How to complete this task
Which lines of the data contain the string "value"? Copy every one.
↓↓↓
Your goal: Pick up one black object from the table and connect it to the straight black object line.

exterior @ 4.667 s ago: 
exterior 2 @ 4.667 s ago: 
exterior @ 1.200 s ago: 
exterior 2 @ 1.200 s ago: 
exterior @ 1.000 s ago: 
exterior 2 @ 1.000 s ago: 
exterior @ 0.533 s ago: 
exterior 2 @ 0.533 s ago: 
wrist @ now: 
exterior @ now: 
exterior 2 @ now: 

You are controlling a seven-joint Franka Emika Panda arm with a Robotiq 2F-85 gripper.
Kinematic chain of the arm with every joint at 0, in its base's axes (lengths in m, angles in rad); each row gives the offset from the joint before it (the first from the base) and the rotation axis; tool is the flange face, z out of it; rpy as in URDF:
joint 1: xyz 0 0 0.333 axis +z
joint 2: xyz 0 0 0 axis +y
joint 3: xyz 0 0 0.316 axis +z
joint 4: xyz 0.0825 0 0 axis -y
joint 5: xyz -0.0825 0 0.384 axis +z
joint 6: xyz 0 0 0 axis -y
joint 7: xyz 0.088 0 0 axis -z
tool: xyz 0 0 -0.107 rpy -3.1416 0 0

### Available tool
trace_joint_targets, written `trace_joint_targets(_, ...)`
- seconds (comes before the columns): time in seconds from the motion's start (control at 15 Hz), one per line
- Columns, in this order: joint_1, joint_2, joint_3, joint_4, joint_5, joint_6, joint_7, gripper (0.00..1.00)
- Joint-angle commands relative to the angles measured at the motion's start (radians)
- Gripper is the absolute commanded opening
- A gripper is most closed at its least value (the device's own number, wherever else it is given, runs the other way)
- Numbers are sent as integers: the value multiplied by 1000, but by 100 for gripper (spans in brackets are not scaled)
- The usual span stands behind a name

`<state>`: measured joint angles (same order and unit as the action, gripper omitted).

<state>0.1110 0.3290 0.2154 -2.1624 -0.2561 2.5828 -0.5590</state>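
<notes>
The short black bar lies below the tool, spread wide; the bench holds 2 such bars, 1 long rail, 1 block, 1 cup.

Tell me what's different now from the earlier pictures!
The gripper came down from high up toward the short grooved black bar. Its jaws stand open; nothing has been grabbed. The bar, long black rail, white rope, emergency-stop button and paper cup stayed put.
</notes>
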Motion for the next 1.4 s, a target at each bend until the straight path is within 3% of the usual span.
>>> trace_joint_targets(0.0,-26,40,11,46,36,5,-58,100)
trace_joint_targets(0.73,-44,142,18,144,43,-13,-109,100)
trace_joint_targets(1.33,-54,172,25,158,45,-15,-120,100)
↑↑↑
Answer below
- A gripper is most closed at its least value (the device's own number, wherever else it is given, runs the other way)
- Numbers are sent as integers: the value multiplied by 1000, but by 100 for gripper (spans in brackets are not scaled)

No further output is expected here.